Der konkrete Vorwurf: Die Telekom schaffe oder nutze künstliche Engpässe an Netzübergängen und verlange von Online-Diensten Zahlungen, damit deren Daten ohne Reibungsverluste zu Telekom-Kunden gelangen. Kritiker sprechen in diesem Zusammenhang von "bezahlten Überholspuren" und warnen vor der Entstehung eines Zwei-Klassen-Internets, das gegen EU-Netzneutralitätsregeln verstoßen könnte.
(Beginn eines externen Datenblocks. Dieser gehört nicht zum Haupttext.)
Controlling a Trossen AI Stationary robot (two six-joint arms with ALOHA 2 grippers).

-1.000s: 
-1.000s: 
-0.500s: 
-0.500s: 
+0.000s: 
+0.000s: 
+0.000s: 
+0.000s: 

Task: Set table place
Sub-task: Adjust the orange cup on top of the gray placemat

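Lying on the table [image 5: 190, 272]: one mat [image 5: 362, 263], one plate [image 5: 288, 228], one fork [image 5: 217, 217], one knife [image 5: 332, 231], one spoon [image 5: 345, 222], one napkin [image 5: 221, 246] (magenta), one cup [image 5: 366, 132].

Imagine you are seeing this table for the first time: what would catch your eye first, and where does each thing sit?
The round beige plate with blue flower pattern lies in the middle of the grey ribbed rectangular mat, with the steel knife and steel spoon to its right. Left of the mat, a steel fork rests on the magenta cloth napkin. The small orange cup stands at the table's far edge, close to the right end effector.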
Telekom wehrt sich entschieden
Die Telekom reagierte umgehend auf die Vorwürfe. Pressesprecherin Nicole Schmidt erklärte: "Wir weisen den Vorwurf, Engpässe künstlich zu schaffen oder Verkehre aktiv zu verlangsamen, deutlich zurück." Sie verwies auf branchenübliche Praktiken bei der Verrechnung asymmetrischer Datenverkehre und betonte den rechtlichen Rahmen der EU-Open-Internet-Verordnung.
Zusätzlich beruft sich der Konzern auf ein aktuelles Urteil, wonach Meta im Streit um Netzbenutzung rund 30 Millionen Euro an die Telekom zahlen soll. Aus Sicht des Unternehmens bestätigt dies, dass Entgelte für bestimmte Formen der Netznutzung rechtlich durchsetzbar sein können.
Praktische Tipps für betroffene Verbraucher
Während die Bundesnetzagentur prüft und kein Abschluss des Verfahrens absehbar ist, gibt es für betroffene Verbraucher konkrete Handlungsmöglichkeiten:
- Probleme systematisch dokumentieren: Tests zu verschiedenen Tageszeiten, besonders abends
- Vergleiche anstellen: Andere Zugänge wie Mobilfunk-Hotspots oder andere Anbieter testen
- Messungen durchführen: Speedtests in den Abendstunden nutzen
- Schriftliche Reklamation: Probleme beim Anbieter offiziell melden
Rechtlich haben Verbraucher bei erheblichen, kontinuierlichen oder regelmäßig wiederkehrenden Geschwindigkeitsabweichungen nach § 57 Abs. 4 Telekommunikationsgesetz (TKG) Möglichkeiten zur Vertragsminderung oder Sonderkündigung. Allerdings warnt der Verbraucherzentrale Bundesverband vor praktischen Hürden: Das Nachweisverfahren sei oft kompliziert und zeitaufwendig, viele Verbraucher würden ihre Rechte deshalb nicht durchsetzen.
Forderungen nach Vereinfachung
Als Konsequenz aus den praktischen Schwierigkeiten fordert der Verbraucherzentrale Bundesverband eine Vereinfachung der Verfahren. Statt komplizierter Einzelfall-Berechnungen solle es pauschalierte Minderungsmöglichkeiten und ein leichteres Nachweisverfahren geben. Bis dahin bleibt betroffenen Verbrauchern vor allem die systematische Dokumentation und die Prüfung ihrer rechtlichen Möglichkeiten.
Die Bundesnetzagentur hält sich zu ihrem Prüfverfahren bedeckt. Auf Anfrage teilte die Behörde lediglich mit, dass die Vorwürfe im Rahmen einer eigenen Sachverhaltsaufklärung geprüft werden und ein Abschluss der Bearbeitung derzeit nicht absehbar sei. Damit bleibt die Frage nach möglichen Verstößen gegen die Netzneutralität vorerst offen – während die betroffenen Verbraucher weiter mit den spürbaren Geschwindigkeitsproblemen im Alltag kämpfen.